Somehow he loved Nance Codiss as much or more than ever. But how could he tell her that and make sense? Not much made sense to him anymore. It seemed that he had to get away from everybody that he had ever seen in space.

Fifty hours before his departure with a returning bubb caravan that had brought more Earth-emigrants, Nelsen acquired a travelling companion who had arrived from Pallastown with a small caravan bringing machinery. The passenger-hostess brought him to Nelsen's prefab. He was a grave little guy, five years old. He was solemn, polite, frightened, tall for his age--funny how corn and kids grew at almost zero-gravity.

The boy handed Nelsen a letter. "From my father and mother, sir," he said.

Nelsen read the typed missive.

"Dear Frank: The rumor has come that you are going home. You have our very best wishes, as always. Our son, Davy, is being sent to his paternal grandmother, now living in Minneapolis. He will go to school there. He is capable of making the trip without any special attention. But--a small imposition. If you can manage it, please look in on him once in a while, on the way. We would appreciate this favor. Thank you, take care of yourself, and we shall hope to see you somewhere within the next few months. Your sincere friends, David and Helen Lester."

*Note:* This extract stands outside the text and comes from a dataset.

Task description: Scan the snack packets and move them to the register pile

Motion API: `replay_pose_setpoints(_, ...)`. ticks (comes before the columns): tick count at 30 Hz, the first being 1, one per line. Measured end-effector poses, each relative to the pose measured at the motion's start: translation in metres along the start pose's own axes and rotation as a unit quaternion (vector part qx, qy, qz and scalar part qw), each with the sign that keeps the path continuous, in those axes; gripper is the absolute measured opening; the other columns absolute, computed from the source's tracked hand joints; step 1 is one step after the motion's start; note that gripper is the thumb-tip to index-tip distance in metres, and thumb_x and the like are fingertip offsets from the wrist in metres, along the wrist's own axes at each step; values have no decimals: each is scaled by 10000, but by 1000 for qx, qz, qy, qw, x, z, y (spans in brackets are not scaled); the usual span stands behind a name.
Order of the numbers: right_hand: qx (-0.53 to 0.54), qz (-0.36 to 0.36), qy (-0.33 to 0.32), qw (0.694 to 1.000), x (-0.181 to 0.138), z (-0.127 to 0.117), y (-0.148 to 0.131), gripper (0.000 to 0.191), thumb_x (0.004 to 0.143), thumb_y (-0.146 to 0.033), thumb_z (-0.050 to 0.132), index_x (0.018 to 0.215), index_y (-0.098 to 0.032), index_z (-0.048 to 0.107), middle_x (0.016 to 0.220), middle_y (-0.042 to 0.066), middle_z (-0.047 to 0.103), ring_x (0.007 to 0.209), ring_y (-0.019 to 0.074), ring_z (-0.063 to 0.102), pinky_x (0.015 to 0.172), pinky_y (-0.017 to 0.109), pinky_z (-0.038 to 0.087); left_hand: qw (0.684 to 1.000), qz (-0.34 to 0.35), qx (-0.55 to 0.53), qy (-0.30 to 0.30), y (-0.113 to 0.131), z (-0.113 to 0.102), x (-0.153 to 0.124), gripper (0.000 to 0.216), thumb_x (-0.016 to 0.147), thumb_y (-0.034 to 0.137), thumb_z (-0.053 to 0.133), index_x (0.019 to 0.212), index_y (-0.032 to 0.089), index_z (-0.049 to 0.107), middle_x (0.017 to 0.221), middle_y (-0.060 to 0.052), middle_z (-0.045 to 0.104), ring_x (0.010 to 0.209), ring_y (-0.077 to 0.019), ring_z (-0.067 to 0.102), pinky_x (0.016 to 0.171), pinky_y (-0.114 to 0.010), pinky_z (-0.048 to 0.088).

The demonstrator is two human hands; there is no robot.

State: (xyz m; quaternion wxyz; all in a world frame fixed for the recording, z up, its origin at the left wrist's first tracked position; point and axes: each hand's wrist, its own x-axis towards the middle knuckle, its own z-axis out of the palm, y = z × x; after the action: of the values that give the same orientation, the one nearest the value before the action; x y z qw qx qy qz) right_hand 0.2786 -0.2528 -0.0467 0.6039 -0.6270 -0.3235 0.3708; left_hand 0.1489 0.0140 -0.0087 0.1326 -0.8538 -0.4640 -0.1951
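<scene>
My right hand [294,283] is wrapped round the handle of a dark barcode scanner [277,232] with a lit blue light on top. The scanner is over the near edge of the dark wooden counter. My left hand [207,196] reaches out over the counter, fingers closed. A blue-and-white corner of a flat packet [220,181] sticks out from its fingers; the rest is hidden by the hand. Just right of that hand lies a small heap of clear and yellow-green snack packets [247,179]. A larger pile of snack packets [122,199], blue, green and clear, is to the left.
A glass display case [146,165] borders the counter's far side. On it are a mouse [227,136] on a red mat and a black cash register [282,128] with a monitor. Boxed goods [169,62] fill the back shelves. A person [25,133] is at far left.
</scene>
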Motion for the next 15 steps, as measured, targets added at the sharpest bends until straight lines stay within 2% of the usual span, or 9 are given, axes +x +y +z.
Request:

A lot of nerve, Nelsen thought first. But he tried to grin engagingly at the kid and almost succeeded.

"We're in luck, Dave," he said. "I'm going to Minneapolis, too. I'm afraid of a lot of things. What are you afraid of?"

The small fry's jutting lip trembled. "Earth," he said. "A great big planet. Hoppers tell me I won't even be able to stand up or breathe."

Nelsen very nearly laughed and went into hiccups, again. Fantastic. Another viewpoint. Seeing through the other end of the telescope. But how else would it be for a youngster born in the Belt, while being sent--in the old colonial pattern--to the place that his parents regarded as home?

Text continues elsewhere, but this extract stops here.